Avenida Scalabrini Ortiz is an avenue that runs through Villa Crespo and Palermo neighborhoods of Buenos Aires, Argentina, and goes from southwest to northeast, parallel Avenida Juan B. Justo. It starts at Avenida Warnes, and ends at Avenida Figueroa Alcorta.

History 
In 1867, when this avenue was still a dirt track, it was named El Camino del Ministro Inglés (English Minister's Road), because the English diplomat Henry Southern used it to go downtown from the country house where he lived with his family.

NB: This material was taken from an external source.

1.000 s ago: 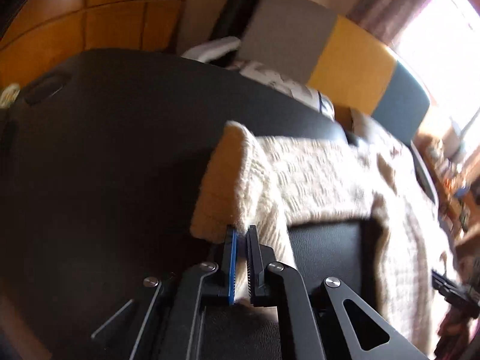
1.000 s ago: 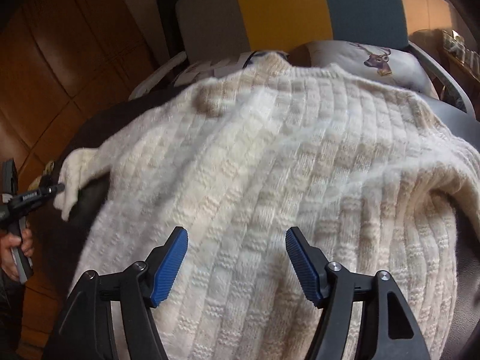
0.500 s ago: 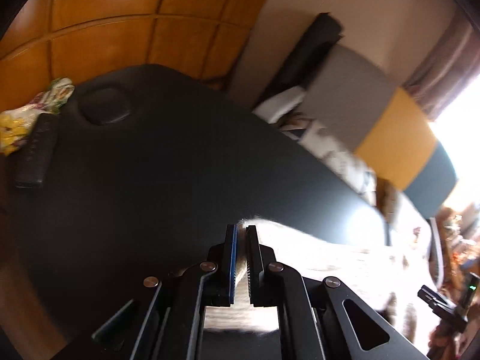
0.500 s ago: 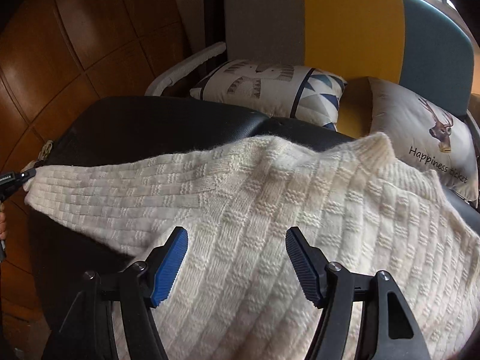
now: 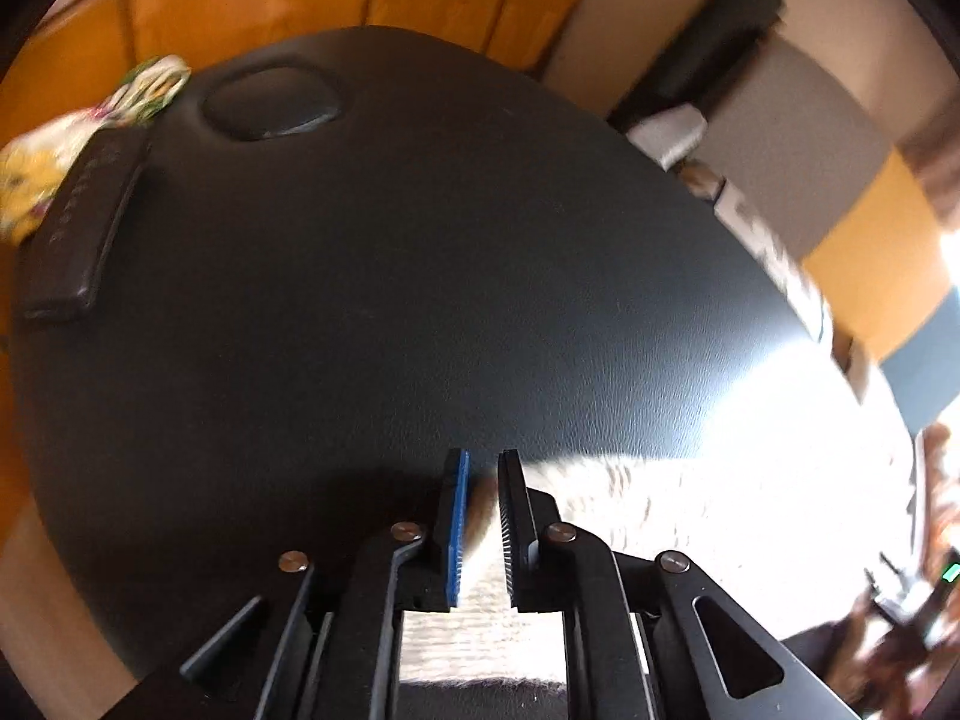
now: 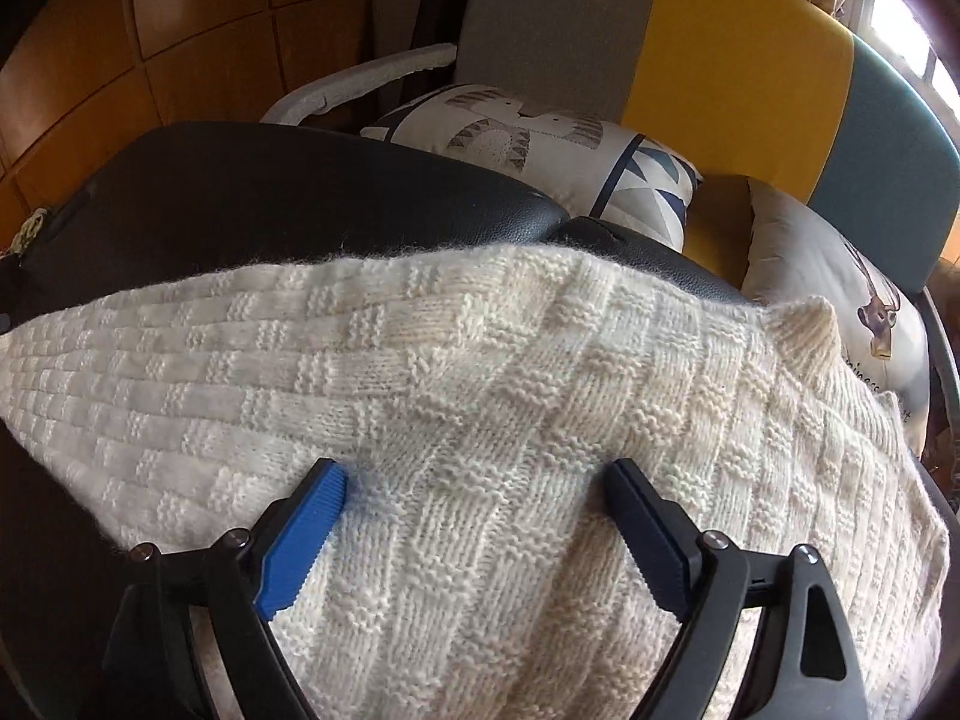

A decree on November 27, 1893, changed its name for the first time to Canning, as a tribute to George Canning, former Secretary of Foreign Relations of the United Kingdom.

Another decree, dictated on May 31, 1974, by the government of Juan Perón, stated that Canning Avenue changed its name into the present one as a tribute to Raúl Scalabrini Ortiz, Argentine journalist, nationalist writer and essayist.

Two years later, during the military dictatorship, the name of this avenue was changed again into Canning Avenue. Ultimately, with the return of democracy, Canning was again renamed to Raúl Scalabrini Ortiz, by a December 29, 1985, ordinance.

The Buenos Aires Metro has two stations that serve Avenida Scalabrini Ortiz; stations Scalabrini Ortiz on Line  and Malabia on Line   away.